Unfortunately it was rare to find PoF used during the early development of the electronics industry in the 1960s. One reason was that electrical engineers generally weren’t trained in structural analysis techniques. Another reason was cultural: Mechanical engineers just didn’t have as much clout as EEs in the electronics companies of the era.

Moreover, as with any new technology, the reasons for some kinds of circuit failures were not initially well understood. And often failures couldn’t be discerned by inspection. Unlike many mechanical and structural problems, most electronics failures are not obvious; it may take something along the lines of a scanning electron microscope to ferret out the difficulties. Consequently, EE failure analysis for many years depended on empirical rules of thumb and probabilistic reliability methods.

But a great deal of progress has been made in PoF modeling and the characterization of EE material properties. These advances are now used to make reliability tests more reflective of the actual stresses encountered during product use. And it is increasingly possible to run computerized durability simulations before products reach the hardware stage.

PoF basics

PoF has evolved to the point where methods are organized around three generic root-cause failure categories: errors and excessive variation, wear-out mechanisms, and over-stress mechanisms. As you might suspect, over stress failures arise when the stresses of the application rapidly or greatly exceed the strength or capabilities of a device’s materials. In mechanical products, over stress is basically a structural load issue. But over stress in EE products more generally includes overvoltage and over-current conditions. In well-designed EE products, over-stress failures are rare. They happen only when conditions are beyond the design intent of the device.
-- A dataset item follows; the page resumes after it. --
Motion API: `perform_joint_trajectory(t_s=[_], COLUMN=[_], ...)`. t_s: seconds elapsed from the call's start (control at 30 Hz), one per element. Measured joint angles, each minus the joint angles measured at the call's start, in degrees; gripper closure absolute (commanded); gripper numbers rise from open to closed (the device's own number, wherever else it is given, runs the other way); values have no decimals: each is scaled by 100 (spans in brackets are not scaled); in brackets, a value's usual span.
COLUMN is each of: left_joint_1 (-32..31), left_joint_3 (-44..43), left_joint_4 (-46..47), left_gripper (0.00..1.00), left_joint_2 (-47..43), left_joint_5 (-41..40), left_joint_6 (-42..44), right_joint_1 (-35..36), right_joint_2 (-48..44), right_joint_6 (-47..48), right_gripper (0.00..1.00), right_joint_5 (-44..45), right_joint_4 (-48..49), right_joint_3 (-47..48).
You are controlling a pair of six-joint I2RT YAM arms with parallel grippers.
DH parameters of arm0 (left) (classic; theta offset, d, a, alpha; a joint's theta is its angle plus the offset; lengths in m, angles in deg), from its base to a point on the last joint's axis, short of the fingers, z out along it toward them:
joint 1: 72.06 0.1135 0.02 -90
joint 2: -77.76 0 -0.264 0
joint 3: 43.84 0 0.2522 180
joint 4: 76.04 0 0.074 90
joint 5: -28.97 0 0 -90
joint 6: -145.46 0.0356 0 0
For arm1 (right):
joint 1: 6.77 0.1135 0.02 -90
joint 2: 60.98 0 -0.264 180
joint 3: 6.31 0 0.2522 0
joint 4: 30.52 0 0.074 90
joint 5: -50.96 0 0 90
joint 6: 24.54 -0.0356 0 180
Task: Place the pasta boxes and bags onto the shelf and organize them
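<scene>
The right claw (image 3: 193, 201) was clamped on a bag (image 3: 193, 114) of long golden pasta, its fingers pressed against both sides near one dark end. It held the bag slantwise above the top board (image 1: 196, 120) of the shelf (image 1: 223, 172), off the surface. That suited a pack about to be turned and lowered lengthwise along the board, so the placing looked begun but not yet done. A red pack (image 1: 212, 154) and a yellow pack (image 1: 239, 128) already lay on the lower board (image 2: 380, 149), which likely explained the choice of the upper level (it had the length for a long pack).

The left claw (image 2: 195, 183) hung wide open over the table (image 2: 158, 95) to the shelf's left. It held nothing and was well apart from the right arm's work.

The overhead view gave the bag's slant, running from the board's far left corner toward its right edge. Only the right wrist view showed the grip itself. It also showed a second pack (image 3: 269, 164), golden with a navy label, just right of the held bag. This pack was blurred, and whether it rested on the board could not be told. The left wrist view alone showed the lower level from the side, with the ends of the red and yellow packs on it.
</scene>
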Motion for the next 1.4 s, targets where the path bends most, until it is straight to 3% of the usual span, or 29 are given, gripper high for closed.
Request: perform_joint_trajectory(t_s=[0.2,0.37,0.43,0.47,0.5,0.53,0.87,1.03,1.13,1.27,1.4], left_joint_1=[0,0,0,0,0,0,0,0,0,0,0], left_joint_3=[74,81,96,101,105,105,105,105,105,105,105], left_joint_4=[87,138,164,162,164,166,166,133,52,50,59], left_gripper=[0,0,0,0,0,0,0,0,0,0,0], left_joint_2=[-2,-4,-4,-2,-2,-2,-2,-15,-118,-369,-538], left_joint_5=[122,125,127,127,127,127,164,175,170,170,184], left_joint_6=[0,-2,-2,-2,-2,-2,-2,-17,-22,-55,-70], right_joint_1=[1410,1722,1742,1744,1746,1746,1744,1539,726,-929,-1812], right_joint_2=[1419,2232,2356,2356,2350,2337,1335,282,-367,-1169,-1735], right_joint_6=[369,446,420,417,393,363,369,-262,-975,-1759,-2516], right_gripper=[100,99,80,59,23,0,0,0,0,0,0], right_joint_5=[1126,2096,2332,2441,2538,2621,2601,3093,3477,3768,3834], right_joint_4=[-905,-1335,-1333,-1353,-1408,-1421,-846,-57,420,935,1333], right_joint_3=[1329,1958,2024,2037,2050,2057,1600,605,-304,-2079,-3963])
Frequent over-stress failures in EE products generally imply either the device was ill suited for the application or the designers underestimated the range of application stresses. PoF load-stress analysis serves to determine the strength limits of a design for stresses like shock and electrical transients and to assess whether the preventive measures are adequate.

Wear out in PoF is defined as stress-driven damage accumulation in materials. It covers failure mechanisms like fatigue and corrosion. Of course, mechanical engineers have developed numerous methods for structural stress analysis. These same techniques work on the microstructures of electronic components once their material properties have been characterized.
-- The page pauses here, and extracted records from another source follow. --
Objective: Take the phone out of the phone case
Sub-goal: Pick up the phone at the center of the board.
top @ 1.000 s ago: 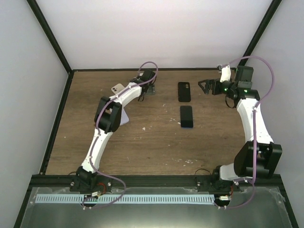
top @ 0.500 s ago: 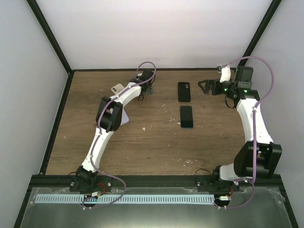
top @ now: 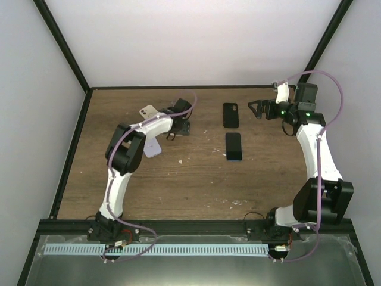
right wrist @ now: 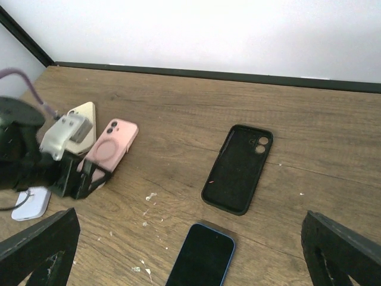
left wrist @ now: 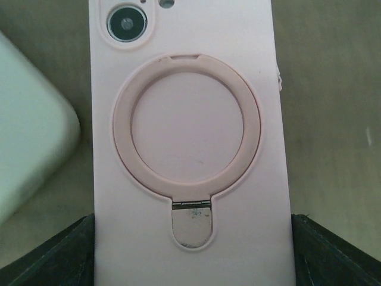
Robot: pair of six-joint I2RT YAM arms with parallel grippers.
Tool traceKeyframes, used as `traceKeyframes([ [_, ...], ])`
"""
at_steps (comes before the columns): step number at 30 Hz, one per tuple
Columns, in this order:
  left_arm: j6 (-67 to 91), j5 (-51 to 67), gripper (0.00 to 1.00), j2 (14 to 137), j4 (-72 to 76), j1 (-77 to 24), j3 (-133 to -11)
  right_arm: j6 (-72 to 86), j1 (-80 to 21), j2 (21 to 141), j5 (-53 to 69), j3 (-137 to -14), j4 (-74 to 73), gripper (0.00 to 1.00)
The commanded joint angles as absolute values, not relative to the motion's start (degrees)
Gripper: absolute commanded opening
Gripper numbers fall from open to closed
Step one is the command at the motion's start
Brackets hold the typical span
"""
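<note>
A pink phone case (left wrist: 190,119) with a ring stand fills the left wrist view, back side up. The phone inside it shows only as a camera lens (left wrist: 126,24) through the cutout. My left gripper (left wrist: 192,250) is shut on the case's near end, with a black finger (left wrist: 59,256) pressed against each long edge. From the right wrist view, the pink phone case (right wrist: 113,143) lies flat on the wood, its end between those fingers (right wrist: 89,173). In the top view the left arm hides it. My right gripper (top: 257,109) hangs open at the back right, holding nothing.
An empty black case (top: 231,114) lies inside up and a blue phone (top: 234,146) lies screen up mid-table. A cream phone (top: 147,111) sits beside the pink case. A pale lavender item (top: 153,146) lies under the left arm. Walls stand along the back and sides.
The left gripper's jaws narrowed onto the pink case. The left gripper moved slightly toward the near side, and its elbow swung left. The right arm has not moved.
</note>
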State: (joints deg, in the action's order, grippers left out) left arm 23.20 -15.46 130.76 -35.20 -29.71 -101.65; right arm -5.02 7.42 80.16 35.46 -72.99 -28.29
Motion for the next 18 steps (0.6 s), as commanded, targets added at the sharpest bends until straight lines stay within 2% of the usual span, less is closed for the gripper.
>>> traceKeyframes([
  [1,16.2,-8.1,0.64,121.8,-33.0,-31.9,-89.8,-4.4,7.7,78.4,36.8,-73.9,-28.8,1.0],
  [7,11.2,-0.3,0.64,109.9,-31.4,-33.5,-72.2,-4.4,7.7,80.6,40.0,-75.1,-29.6,1.0],
  [11,9.1,0.7,0.64,105.2,-32.5,-33.7,-64.6,-4.4,7.7,82.7,42.8,-76.8,-30.5,1.0],
  [14,9.1,-0.1,0.69,103.9,-32.3,-33.7,-61.4,-4.2,7.7,83.9,44.4,-77.2,-30.6,1.0],
  [18,10.1,-1.5,0.79,105.8,-32.3,-33.7,-62.9,-3.4,7.7,85.1,46.0,-77.2,-30.3,1.0],
])
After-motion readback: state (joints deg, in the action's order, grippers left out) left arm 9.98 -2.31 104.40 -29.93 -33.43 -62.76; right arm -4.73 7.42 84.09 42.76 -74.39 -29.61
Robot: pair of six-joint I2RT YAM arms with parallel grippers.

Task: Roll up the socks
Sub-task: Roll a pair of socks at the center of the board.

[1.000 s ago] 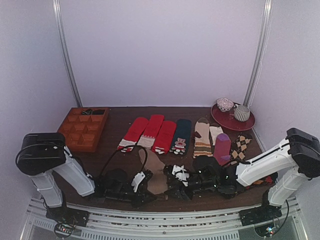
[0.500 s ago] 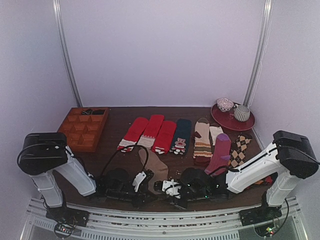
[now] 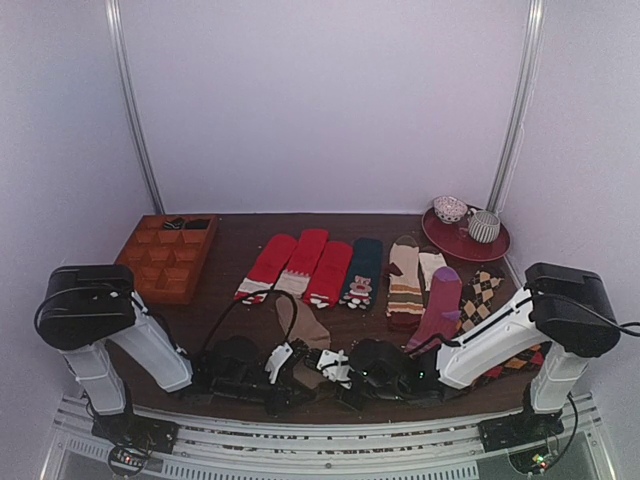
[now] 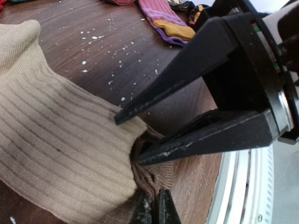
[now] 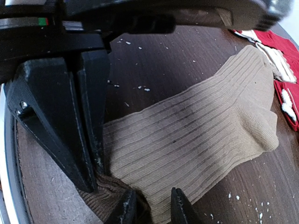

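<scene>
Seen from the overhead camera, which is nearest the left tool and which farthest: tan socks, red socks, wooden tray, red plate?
1. tan socks, touching the left tool
2. red socks, behind it
3. wooden tray, back left
4. red plate, back right

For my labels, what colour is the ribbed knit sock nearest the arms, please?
The ribbed knit sock is plain tan; clearest in right wrist view.

No text, label, brand, number or sign can be read in any view; the socks (image 5: 196, 126) show plain ribbed knit only
</scene>
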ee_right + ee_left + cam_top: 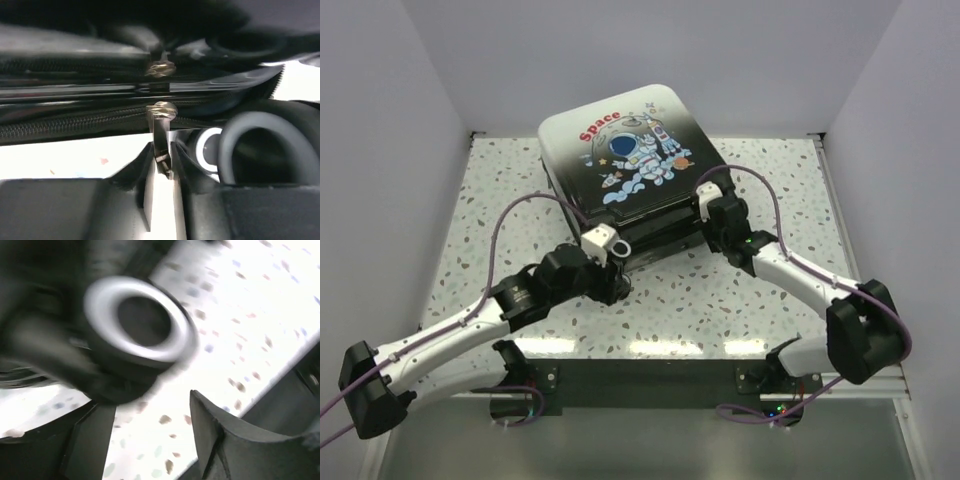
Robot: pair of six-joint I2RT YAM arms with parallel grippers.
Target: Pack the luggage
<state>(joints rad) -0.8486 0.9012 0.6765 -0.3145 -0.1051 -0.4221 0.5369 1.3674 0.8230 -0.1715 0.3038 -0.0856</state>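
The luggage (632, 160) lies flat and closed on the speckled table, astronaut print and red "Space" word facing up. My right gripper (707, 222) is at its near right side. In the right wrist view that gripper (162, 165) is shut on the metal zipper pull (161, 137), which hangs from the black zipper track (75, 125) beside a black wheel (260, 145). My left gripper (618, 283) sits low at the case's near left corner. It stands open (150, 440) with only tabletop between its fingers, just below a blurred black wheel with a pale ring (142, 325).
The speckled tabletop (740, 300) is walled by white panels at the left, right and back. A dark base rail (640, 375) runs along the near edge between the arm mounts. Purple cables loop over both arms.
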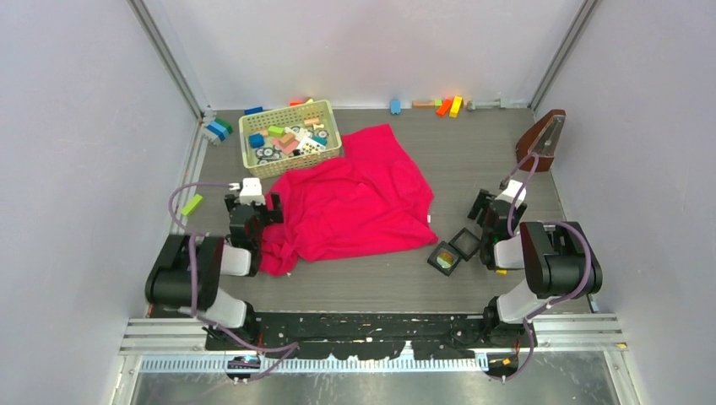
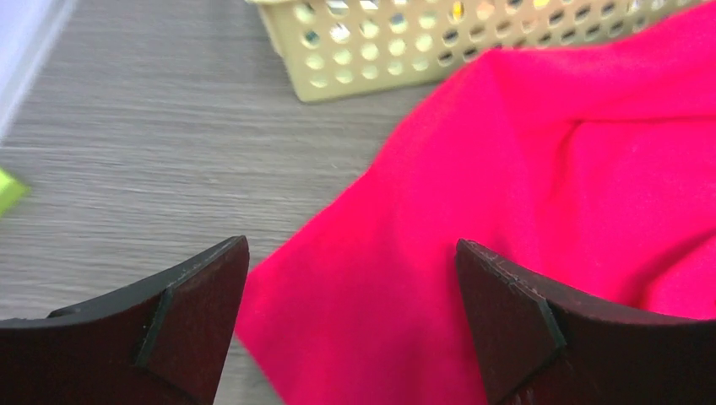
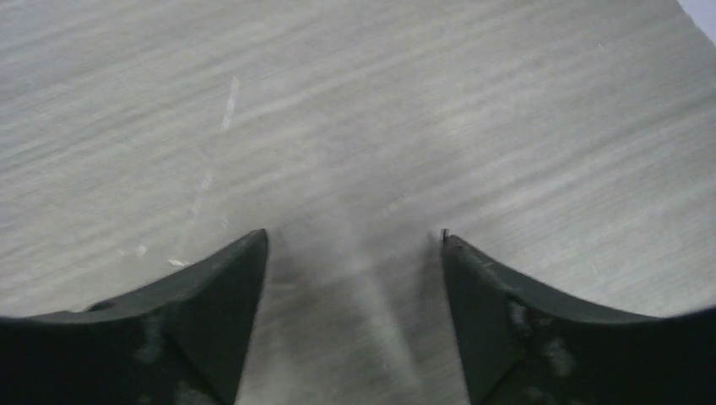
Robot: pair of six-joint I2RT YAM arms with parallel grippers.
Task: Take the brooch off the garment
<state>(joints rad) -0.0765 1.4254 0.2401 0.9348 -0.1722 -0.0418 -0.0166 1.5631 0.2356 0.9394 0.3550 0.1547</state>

Wear out analysis does more than just estimate the mean time for parts to wear out. It also identifies the components or features most likely to wear out and the order in which they are likely to fail. It additionally estimates the time to first failure and the associated ensuing fall-out rates for various wear out mechanisms.

It’s often said that the most diverse and challenging category of PoF is that of infant mortality. The problem is that diverse, random, time-varying events are involved. So a cause-and-effect approach may work well to isolate specific failure modes but often doesn’t provide much insight generally. Thus the usual way of modeling these types of failures is mainly statistical.

Finesse

The basic aspects of PoF are straightforward, but it turns out there can be some finesse involved in devising a test plan able to expose failure mechanisms. In a nutshell, testing must be stressful enough to find problems but also correlate to the environment the product is likely to encounter during its use.
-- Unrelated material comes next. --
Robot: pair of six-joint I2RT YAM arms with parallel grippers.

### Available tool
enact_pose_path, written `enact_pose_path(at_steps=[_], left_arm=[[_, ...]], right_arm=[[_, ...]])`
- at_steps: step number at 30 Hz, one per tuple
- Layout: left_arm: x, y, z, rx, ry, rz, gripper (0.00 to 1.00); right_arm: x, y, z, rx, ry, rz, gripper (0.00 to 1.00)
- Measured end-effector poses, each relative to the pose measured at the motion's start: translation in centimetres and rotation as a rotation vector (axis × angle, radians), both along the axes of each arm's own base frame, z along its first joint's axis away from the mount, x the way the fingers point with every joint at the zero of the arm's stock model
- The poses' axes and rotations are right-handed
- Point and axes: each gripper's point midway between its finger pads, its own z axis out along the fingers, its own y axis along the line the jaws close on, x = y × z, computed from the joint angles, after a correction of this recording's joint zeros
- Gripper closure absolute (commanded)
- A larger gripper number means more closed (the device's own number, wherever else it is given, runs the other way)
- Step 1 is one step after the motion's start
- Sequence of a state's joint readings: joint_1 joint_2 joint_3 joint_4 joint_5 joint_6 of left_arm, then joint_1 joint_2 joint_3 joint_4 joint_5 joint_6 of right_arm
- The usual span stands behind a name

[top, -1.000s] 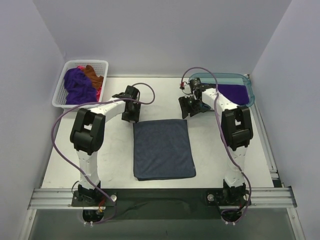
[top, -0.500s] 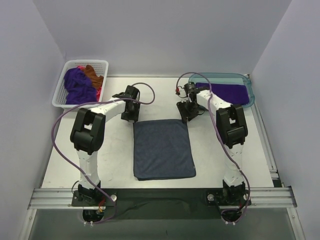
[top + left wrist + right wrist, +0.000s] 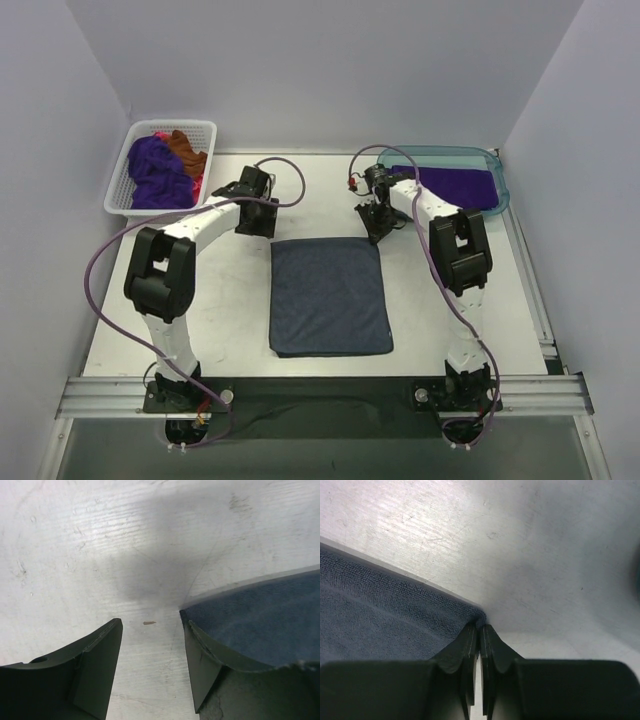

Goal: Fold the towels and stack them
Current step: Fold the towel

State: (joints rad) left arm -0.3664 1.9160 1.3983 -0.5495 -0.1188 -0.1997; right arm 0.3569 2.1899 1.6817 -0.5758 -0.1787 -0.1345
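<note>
A dark slate blue-grey towel (image 3: 330, 295) lies folded flat in the middle of the table. My left gripper (image 3: 258, 217) is open at its far left corner; in the left wrist view (image 3: 150, 621) the right finger overlaps the towel's corner (image 3: 265, 615) and bare table shows between the jaws. My right gripper (image 3: 377, 232) is shut on the towel's far right corner, with the cloth (image 3: 380, 600) bunched at the fingertips (image 3: 480, 626). A deep purple towel (image 3: 465, 185) lies in the teal tub. Purple (image 3: 155, 175), rust-brown (image 3: 185, 150) and pink (image 3: 197, 183) towels sit in the basket.
The white lattice basket (image 3: 118, 205) stands at the far left corner. The teal translucent tub (image 3: 502, 185) stands at the far right. Purple cables loop off both arms. Walls close in on the left, back and right.
My right gripper moved from beside the tub left and down to the towel's far right corner and shut. My left arm shifted slightly; the towel edged right.
</note>
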Motion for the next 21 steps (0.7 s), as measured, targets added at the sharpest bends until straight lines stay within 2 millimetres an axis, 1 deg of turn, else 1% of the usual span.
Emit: enact_pose_path(at_steps=[2, 4, 6, 8, 12, 15, 21], left_arm=[[0.2, -0.5, 1.0, -0.029, -0.027, -0.014, 0.36], [0.5, -1.0, 1.5, -0.056, -0.047, -0.029, 0.36], [0.6, -1.5, 1.6, -0.077, -0.05, -0.044, 0.36], [0.4, -1.8, 1.4, -0.095, -0.04, -0.058, 0.39], [0.2, -2.3, 1.1, -0.107, -0.031, -0.075, 0.42], [0.0, -2.3, 0.4, -0.085, -0.022, -0.085, 0.43], [-1.2, -2.7, -2.1, -0.024, 0.027, -0.112, 0.43]], right_arm=[[0.0, 0.0, 0.0, -0.006, -0.001, 0.004, 1.0], [0.0, 0.0, 0.0, -0.009, -0.001, 0.006, 1.0], [0.0, 0.0, 0.0, -0.009, -0.001, 0.005, 1.0], [-0.1, 0.0, 0.0, -0.01, -0.001, 0.005, 1.0], [0.0, 0.0, 0.0, -0.011, -0.001, 0.005, 1.0], [0.0, 0.0, 0.0, -0.012, -0.001, 0.005, 1.0], [0.0, -0.1, 0.0, -0.017, -0.003, 0.003, 1.0]])
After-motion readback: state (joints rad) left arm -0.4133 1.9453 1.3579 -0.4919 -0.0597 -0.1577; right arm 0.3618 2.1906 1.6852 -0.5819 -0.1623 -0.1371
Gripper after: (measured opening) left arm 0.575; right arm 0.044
The approach often taken is to start with standard industry specifications and then modify or exceed them depending on circumstances.

Third-party testing firms say it is particularly important to use industry standard tests only as starting points for discerning failures in specific components. A frequently cited example is that of JEDEC (Joint Electron Device Engineering Council, now known as the Joint Solid State Technology Association) standards in the semiconductor industry. JEDEC standards typically outline accelerated stress test methods for estimating failure rates and confidence limits. The problem, say testing firms, is that the data JEDEC procedures provide can be quite limited: Stress testing typically takes place over relatively short time frames, so it can miss wear out behavior that isn’t caused by the extremes used in the stress test. Additionally, JEDEC stress tests typically look for failure mechanisms that are activated by heat—but not all of them are. The result can be an overestimation of the failures-in-time (FIT) rate, the number of failures that can be expected in one billion device-hours of operation.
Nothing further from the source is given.